Posted: 5th November 2018
My name is Chris Rushton. I wanted to share with you, my journey of being a WiRE member and the success that WiRE has given me to date. My story is a clear demonstration of how strength can be found in numbers. I’ll start by telling you my ‘why’, for joining WiRE.
My son was diagnosed with autism at the age of 6. He also has an autism related restrictive feeding disorder, which involves extreme sensory-related aversions to food tastes and textures (tolerating less than 10 foods, often with the same texture or substance). There are approximately 700,000 people with autism in the UK, 150,000 of this figure are children and 90% have sensory issues around food. Therefore, I have no doubt that my personal experience of raising an autistic child is probably a familiar case, to those whom have experience of Autistic Spectrum Disorder (ASD). However, what was unique about my story was how I helped my child become comfortable with the life skill of cookery.

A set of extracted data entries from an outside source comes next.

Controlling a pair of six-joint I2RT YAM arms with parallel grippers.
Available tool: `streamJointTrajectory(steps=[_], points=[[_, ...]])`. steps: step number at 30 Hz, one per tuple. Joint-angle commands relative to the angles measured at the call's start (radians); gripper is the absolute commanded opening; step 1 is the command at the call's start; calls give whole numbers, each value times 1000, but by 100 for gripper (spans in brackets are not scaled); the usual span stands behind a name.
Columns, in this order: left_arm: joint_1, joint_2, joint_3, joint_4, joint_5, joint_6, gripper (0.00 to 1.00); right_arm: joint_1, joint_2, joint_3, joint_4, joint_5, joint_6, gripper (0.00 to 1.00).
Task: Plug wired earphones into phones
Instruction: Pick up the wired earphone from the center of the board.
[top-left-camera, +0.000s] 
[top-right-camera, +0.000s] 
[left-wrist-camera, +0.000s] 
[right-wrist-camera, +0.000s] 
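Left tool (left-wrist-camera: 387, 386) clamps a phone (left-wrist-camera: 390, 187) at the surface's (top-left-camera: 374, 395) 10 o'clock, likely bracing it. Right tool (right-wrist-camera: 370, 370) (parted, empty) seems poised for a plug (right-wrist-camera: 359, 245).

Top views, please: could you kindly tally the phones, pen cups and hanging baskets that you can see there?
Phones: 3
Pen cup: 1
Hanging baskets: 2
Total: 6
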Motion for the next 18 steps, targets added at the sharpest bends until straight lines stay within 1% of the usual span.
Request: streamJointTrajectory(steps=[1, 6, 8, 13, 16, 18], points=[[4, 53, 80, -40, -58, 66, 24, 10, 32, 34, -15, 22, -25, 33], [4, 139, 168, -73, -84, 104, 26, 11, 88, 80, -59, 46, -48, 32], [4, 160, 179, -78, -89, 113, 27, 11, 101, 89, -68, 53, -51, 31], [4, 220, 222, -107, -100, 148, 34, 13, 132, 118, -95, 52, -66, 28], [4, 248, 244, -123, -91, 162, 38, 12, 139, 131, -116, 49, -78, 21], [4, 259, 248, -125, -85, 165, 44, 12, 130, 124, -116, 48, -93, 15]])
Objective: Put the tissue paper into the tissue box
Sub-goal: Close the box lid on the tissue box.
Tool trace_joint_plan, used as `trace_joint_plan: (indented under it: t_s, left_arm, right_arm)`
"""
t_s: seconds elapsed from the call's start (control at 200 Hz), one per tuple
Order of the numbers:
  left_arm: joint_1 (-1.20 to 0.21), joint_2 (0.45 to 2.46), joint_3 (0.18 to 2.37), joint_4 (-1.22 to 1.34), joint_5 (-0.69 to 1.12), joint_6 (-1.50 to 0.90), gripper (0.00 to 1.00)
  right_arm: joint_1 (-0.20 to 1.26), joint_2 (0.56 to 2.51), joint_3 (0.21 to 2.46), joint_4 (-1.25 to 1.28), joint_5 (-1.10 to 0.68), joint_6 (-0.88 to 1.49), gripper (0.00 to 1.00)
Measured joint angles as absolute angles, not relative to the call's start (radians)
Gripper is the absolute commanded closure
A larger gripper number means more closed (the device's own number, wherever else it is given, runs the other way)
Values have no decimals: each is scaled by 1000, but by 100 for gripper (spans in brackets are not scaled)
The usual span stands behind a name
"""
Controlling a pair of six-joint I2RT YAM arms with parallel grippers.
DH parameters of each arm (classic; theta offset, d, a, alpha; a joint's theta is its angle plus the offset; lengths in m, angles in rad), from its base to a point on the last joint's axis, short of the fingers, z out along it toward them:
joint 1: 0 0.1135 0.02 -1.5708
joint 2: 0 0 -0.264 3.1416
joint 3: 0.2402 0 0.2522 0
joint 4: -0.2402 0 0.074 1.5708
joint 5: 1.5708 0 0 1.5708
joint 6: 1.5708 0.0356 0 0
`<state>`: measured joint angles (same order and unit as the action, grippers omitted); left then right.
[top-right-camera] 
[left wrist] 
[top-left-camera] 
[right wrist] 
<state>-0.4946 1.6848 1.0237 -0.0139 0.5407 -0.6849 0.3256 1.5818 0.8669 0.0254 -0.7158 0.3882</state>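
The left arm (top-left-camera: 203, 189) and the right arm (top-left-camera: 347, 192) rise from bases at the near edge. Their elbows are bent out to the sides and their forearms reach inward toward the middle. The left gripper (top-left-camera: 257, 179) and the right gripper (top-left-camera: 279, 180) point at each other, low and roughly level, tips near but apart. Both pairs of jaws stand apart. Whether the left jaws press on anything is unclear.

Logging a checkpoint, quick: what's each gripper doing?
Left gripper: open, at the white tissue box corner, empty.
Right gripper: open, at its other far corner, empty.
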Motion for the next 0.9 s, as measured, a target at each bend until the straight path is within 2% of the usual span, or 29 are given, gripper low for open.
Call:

Shortly before I joined WIRE in 2016, my son was due to move from primary to secondary school. For most families this is a time of apprehension, but for me, it was a time of absolute dread. I knew that cookery was going to be a timetabled subject in his new school and knowing how my son reacted around foods and change, I foresaw an awkward time ahead for myself, my son and his new school. Therefore, I knew I had just the six week summer holiday to introduce my son to the life skill of cooking. By using a surrogate for food ingredients and then gradually moving onto simple ‘real food recipes’. I helped him to come to terms with putting ‘real food’ ingredients together. He no longer feels upset by some foods touching each other, which is a common trait of autism. I am now very pleased to say that my son progressed so much in his first year of attending his new secondary school; he won Student of the Year and was awarded The Lorna Smith Memorial Cup to take home for the school holidays.
A few months before my son was recognised for his school achievements; I had decided to join The WiRE. When I walked through the doors of WiRE for the first time, I had no business cards, not even a business name. I didn’t even understand what I had to offer others and was unsure if I had a market for what I had discovered. I came with nothing more than an idea that I could help people in a similar situation to me. My previous background was in beauty, so I introduced myself as a therapist, simply because I couldn’t vocalise how I’d just spent the six weeks school transition. Given that I had just come through one of the most challenging times of my life, my ‘game plan’ was just to look, listen and learn. However, on meeting the women of WiRE, I instinctively felt that this was the place I belonged. The WIRE leader at the time was Sue Fry and I found her mesmerising, because what I saw was professionalism delivered with genuine compassion. I was so inspired by Sue that first day, I changed my ‘game plan’ and it became; “I need to know, what she knows”. However, upon meeting more WIRE leaders and fellow members, I have since come to learn that this sincerity is an everyday practice throughout the WIRE.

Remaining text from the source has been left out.